## Your instructions
Give the number of lines in the data below where the string "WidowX" occurs, and nothing else.
[Input records — start]
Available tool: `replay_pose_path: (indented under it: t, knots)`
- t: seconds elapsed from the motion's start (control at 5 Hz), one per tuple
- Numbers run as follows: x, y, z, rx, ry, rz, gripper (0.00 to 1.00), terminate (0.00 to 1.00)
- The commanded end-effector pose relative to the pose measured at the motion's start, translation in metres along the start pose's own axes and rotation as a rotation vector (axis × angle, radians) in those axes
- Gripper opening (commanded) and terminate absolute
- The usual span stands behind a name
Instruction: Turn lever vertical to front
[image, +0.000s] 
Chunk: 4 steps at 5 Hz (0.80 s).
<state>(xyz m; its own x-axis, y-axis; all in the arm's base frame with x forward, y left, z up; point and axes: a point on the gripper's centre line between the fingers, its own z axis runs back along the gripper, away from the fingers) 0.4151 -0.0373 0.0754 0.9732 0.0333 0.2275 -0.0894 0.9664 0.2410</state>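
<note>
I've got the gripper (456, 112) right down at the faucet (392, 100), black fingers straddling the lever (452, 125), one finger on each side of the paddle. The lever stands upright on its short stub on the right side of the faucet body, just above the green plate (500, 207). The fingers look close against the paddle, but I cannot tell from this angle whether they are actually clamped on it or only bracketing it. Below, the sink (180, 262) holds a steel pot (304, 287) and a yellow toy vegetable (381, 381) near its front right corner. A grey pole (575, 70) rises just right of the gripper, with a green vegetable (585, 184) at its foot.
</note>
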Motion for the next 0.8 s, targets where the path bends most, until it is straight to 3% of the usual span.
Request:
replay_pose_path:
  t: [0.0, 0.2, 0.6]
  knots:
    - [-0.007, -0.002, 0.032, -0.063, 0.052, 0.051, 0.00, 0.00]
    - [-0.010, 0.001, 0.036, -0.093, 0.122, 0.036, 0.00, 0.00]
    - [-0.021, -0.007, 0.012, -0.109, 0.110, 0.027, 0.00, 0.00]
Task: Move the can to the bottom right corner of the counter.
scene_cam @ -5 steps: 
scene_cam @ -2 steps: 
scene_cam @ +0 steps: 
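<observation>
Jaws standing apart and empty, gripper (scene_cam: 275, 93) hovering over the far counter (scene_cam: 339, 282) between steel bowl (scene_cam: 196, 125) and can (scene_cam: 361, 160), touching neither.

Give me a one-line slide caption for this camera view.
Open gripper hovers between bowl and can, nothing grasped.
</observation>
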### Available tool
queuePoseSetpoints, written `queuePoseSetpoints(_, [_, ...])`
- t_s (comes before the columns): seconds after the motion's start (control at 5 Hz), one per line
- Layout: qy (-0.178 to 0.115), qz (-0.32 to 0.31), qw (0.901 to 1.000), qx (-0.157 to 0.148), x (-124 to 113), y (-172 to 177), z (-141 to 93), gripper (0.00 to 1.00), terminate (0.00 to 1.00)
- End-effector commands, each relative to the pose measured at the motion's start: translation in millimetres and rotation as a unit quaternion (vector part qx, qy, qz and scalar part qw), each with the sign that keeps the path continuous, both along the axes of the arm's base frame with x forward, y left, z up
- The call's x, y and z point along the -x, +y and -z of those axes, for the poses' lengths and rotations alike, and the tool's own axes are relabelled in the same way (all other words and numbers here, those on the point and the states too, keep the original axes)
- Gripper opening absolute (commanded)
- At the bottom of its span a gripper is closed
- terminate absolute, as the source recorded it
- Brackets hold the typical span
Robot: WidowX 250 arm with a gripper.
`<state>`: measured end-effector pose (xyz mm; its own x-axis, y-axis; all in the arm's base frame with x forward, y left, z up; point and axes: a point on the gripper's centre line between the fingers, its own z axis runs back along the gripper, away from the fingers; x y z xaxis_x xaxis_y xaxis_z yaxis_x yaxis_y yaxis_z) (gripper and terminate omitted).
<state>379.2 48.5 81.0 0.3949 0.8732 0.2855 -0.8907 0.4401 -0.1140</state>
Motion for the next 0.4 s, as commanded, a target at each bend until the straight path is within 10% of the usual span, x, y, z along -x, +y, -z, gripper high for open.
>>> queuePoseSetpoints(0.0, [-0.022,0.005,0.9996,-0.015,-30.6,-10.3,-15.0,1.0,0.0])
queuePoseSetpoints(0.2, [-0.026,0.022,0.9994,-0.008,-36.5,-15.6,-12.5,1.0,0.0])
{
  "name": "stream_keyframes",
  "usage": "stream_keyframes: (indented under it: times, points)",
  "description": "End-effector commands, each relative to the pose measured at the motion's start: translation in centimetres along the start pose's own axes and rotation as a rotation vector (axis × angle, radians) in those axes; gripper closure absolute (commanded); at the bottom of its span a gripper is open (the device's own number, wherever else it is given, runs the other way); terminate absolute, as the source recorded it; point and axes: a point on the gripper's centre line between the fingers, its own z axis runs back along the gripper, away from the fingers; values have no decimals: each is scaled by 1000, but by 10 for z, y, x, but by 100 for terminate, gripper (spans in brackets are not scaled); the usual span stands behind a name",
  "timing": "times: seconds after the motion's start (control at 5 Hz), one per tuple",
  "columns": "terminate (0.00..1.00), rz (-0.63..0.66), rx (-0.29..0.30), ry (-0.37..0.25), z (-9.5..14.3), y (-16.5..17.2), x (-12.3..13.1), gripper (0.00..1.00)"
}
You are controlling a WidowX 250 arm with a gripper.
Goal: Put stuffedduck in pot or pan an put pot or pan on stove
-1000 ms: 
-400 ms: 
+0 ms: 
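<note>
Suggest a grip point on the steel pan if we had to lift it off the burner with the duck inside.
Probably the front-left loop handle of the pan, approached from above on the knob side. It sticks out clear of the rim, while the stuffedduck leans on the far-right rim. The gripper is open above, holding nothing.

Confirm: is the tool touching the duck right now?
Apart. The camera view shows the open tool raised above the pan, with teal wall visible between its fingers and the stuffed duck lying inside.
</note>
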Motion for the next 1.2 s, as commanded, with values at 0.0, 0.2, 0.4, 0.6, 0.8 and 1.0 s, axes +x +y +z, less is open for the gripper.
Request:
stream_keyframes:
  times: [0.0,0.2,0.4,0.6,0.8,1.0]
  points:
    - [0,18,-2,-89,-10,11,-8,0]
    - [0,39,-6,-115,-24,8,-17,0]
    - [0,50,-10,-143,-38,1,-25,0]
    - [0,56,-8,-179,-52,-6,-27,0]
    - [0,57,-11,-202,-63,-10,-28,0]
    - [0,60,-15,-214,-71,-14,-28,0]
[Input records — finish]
## Your solution
2